С местными тоже надо налаживать отношения, прокатившаяся тут стальным огнедышащим чудищем война обездолила очень и очень многих, много ли унесешь на себе, убегая из полыхающего дома? Да еще бабе с детьми? Только то, что на себе – и все. Самая настоящая нищета у погорельцев. Всего не хватает – и взять неоткуда, потому как "Все для фронта, все для победы!" Получается – поле боя и остается только для добычи. И тут фельдшер был полностью согласен с сапером Новожиловым – надо помогать местным, самим же от этого польза будет. Пока сделали первую клеть для коллекционных голов, получилось на триста штук, еще только половину заняли, а уже думать надо, чтобы не поломали да и охранять надо, и гвозди нужны для сколачивания незатейливой конструкции из жердей и палок – этакие получались этажерки из пяти ажурных полок и решетчатых же стенок. Потому – не только военные трофеи нужны. Немцы – барахольщики, много с собой всякого тянут. Из невоенного, но полезного – да хоть из одежды, что получше – можно что и отложить, да местным выдать взамен на гвозди и прочее что нужно. Пацаны по погорельям натаскают враз.
За несдачу такого – максимум присвоение найденного, вроде была такая статья в УК. Это же не военное имущество или ценности. То есть, найденное положено сдать в милицию. Но поскольку милиционера в селе нет – его заменит, к примеру, председатель, как представитель местной советской власти. Однако можно и своеволить. Главное, чтоб не пришили корыстный мотив. А для этого надо, чтобы видно было – без корысти помогали, народ и армия – едины.
Одно смущало старика всерьез – накатывала весна, тепло скоро станет. Сам он многое повидал за свою жизнь и вонь трупная для него была привычной – а вот в похоронной команде может и сбой быть, горожан много, они в этом плане тщедушные. Это пока мертвецы лежат словно ледяные статуи и не пахнут ничем и вид пристойный. А скоро, как потеплеет, вздуются павшие, потекут и завоняют – потому надо максимально использовать это холодное время. Но не получается – приказ внятный – сбор трофейного имущества, в том числе и шинелей с обувью, а это времени отнимает чуть ли не больше, чем само головотяпство и похороны падали. Трудно раздевать окоченевших мертвяков, которые с момента своей гибели замерзли в самых вычурных позах. Описывал известный писатель Шолохов как казаки ноги покойникам рубили и отогревали их на печке, чтоб со смякших ступней обувку стянуть, да сам Иван Валерьянович это видал в Гражданскую, но тут такое не пойдет. Накажут. И приходится распарывать шинели и сапоги по шву, стягивая их чуть не по частям. Сначала-то попытались дробить ноги кувалдой, ан оказалось, что кувалда и обувку гробит, рвет беспощадно, решили оставить такой способ на потом, если ничего другого не останется.

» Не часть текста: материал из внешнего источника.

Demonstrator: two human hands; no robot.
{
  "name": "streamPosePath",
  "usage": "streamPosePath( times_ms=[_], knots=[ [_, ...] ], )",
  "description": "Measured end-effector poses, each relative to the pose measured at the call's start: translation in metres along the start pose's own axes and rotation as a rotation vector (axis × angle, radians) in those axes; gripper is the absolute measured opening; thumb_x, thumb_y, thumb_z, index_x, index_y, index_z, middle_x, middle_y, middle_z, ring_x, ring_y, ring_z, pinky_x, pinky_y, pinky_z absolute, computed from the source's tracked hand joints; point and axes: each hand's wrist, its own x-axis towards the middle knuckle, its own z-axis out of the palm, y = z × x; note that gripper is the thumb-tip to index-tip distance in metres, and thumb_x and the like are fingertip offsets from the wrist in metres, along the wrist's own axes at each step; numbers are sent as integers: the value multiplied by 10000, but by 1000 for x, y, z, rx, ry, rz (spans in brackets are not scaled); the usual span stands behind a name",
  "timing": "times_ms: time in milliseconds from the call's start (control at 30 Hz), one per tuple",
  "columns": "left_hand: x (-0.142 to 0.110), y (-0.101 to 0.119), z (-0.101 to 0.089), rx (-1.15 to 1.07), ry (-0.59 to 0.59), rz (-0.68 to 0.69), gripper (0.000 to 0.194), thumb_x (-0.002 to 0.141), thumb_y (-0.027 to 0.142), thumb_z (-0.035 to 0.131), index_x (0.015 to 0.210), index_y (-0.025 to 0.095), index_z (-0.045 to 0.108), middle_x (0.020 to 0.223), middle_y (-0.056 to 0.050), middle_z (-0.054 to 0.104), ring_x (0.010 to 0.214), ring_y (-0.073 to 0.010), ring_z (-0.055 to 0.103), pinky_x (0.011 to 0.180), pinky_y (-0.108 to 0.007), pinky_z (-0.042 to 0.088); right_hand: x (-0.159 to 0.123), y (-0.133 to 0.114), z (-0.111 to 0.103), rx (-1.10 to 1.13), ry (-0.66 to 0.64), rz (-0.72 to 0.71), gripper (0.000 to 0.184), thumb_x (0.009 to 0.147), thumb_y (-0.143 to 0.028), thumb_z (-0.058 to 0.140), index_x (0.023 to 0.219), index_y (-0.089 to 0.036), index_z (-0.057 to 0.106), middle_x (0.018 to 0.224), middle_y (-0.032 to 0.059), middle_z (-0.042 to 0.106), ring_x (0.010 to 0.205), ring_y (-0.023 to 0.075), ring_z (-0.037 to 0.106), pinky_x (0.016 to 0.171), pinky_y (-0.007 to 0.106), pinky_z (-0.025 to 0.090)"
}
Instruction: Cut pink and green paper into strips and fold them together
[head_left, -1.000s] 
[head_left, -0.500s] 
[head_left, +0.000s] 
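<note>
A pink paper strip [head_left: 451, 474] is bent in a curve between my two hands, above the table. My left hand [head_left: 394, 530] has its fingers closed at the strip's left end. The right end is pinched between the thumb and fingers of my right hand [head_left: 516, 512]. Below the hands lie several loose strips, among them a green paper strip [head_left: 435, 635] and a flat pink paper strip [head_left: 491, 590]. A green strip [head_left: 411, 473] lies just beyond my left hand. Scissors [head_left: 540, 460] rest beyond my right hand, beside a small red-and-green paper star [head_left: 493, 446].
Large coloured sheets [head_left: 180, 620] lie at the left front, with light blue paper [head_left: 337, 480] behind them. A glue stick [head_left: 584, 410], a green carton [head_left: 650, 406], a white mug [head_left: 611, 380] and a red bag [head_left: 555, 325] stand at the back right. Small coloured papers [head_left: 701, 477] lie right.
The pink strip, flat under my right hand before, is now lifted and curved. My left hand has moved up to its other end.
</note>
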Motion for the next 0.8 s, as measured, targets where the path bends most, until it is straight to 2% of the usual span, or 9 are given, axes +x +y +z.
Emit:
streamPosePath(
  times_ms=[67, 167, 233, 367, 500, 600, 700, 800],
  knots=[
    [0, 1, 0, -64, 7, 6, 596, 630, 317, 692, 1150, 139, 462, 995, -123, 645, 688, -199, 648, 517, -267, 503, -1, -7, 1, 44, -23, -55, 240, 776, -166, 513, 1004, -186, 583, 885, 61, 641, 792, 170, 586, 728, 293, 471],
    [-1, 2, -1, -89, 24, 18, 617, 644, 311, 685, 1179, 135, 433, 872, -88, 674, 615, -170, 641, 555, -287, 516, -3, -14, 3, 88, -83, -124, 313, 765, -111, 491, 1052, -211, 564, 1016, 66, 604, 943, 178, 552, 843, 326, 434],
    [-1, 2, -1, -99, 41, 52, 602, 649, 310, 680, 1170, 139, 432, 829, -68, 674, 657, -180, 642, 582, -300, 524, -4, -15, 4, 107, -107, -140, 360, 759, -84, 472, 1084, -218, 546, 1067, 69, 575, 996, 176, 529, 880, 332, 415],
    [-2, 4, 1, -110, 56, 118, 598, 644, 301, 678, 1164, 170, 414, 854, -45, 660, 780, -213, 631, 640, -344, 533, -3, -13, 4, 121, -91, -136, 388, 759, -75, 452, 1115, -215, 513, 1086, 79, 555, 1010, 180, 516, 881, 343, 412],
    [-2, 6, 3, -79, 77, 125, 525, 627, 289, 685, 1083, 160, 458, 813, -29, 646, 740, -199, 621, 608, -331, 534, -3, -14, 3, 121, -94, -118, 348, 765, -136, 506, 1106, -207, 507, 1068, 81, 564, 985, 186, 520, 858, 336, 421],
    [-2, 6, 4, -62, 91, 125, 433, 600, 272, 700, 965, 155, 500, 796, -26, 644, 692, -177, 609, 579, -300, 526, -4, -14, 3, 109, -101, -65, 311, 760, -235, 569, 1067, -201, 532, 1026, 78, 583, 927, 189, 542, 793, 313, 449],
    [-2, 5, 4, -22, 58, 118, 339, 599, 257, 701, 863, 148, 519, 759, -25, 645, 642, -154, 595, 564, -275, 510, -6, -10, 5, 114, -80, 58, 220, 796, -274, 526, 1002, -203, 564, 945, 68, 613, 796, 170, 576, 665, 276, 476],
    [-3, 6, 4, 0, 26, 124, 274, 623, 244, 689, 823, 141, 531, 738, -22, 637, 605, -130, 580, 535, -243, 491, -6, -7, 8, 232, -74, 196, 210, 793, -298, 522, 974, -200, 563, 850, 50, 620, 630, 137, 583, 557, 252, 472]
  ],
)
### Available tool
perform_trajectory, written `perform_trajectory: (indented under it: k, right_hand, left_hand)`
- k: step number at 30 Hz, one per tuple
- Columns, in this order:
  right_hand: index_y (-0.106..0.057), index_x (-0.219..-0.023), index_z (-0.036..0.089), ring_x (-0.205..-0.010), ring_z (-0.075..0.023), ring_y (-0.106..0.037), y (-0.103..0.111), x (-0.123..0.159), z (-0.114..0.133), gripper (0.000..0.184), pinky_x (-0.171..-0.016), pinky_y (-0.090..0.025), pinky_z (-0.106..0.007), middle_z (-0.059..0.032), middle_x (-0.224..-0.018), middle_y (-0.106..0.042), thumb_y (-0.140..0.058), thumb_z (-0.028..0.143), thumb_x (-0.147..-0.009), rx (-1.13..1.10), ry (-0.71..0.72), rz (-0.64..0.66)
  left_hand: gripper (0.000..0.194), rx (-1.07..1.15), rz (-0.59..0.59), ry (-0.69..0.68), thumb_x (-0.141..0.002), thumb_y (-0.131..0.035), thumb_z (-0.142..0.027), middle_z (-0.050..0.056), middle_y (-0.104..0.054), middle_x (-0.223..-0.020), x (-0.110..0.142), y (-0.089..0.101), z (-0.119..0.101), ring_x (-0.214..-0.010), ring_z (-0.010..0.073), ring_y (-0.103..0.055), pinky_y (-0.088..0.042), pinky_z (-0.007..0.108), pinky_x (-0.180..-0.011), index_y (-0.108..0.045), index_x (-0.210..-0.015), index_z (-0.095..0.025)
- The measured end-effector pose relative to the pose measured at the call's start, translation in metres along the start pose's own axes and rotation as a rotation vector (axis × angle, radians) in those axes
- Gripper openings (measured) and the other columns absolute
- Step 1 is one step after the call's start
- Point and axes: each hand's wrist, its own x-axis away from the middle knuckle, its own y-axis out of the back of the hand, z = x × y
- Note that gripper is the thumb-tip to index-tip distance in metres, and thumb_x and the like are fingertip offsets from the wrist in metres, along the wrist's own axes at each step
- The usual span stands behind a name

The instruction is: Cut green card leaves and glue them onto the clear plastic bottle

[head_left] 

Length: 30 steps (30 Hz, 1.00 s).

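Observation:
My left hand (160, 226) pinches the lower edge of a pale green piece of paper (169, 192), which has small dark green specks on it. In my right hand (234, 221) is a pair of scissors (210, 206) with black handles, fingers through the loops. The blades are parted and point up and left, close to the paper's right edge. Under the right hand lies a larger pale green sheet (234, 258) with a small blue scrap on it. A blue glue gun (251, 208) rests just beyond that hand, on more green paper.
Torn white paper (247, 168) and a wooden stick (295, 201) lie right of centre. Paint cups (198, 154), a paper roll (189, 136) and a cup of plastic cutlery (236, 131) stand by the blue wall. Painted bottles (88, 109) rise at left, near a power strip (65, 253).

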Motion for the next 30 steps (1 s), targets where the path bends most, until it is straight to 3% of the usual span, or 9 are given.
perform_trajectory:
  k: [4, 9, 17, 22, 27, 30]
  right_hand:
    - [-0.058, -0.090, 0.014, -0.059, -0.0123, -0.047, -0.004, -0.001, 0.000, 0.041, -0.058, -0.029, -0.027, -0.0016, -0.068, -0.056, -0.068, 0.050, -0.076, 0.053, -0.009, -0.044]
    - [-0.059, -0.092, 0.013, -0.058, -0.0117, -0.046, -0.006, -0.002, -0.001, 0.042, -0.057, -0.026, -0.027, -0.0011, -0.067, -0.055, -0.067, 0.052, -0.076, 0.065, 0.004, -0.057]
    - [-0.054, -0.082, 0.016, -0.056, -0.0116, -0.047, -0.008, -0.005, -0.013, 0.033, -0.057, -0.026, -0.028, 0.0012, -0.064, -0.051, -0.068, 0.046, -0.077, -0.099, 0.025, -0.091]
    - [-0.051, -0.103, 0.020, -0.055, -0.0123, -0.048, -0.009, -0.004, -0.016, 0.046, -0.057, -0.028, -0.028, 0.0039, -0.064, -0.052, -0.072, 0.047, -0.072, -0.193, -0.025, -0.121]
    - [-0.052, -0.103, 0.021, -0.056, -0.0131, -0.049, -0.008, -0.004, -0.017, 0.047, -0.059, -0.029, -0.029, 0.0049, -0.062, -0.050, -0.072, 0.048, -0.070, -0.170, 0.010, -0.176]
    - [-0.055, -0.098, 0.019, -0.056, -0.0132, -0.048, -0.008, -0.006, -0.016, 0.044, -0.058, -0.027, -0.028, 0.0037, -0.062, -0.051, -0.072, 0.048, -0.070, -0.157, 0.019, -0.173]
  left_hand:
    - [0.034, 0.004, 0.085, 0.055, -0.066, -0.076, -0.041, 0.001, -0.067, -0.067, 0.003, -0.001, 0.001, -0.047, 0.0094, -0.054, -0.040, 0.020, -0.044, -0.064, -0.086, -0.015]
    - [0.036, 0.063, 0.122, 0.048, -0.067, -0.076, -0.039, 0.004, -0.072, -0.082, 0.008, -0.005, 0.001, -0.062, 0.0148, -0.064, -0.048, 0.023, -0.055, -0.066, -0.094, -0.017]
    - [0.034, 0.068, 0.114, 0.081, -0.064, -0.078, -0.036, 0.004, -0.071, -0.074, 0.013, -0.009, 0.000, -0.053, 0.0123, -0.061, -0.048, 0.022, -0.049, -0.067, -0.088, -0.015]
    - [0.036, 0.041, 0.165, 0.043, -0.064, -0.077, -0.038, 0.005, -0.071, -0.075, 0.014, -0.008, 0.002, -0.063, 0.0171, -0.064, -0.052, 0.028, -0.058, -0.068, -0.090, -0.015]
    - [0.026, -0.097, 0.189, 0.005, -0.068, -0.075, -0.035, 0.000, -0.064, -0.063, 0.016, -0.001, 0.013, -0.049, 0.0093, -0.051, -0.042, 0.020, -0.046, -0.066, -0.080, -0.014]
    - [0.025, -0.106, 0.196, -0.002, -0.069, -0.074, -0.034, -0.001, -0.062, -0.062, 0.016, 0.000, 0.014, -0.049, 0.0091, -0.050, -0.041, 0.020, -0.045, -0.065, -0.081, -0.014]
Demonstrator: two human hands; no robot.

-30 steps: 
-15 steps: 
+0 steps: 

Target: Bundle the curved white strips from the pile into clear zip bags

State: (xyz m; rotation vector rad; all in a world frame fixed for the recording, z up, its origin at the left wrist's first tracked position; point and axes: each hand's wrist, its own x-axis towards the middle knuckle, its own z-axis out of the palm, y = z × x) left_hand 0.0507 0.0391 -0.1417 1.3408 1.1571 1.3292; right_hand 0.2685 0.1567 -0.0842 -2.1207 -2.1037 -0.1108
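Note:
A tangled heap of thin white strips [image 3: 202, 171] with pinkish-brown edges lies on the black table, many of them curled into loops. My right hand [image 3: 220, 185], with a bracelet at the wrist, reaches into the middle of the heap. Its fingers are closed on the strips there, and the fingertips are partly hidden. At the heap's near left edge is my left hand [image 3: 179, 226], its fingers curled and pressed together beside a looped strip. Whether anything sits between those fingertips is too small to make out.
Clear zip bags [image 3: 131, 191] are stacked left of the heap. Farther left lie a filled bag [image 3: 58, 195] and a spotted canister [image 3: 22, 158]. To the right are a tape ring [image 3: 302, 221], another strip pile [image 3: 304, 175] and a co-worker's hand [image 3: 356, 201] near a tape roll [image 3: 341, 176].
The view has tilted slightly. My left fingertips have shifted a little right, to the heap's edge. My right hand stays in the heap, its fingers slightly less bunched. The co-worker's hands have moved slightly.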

Самому фельдшеру доставалось дополнительно от местных – единственной он тут был медициной, а от голодной зимы люди болели, отказать им, особенно матерям с детьми – не получалось – и хоть разорвись, не хватало времени на все, а возраст уже хорошо сказывался – и возраст и раны, которых досталось как на троих. Хорошо матрос Ванечка помогает, в одиночку бы – помер от переусердствования. Другой бы плюнул на всех, да делал свое, а у Алексеева так не получалось, хотя воспитания он был самого старорежимного. Воспитание – старорежимное. А самосознание – большевистское! — про себя усмехнулся Алексеев. Кто б ему раньше такое сказал!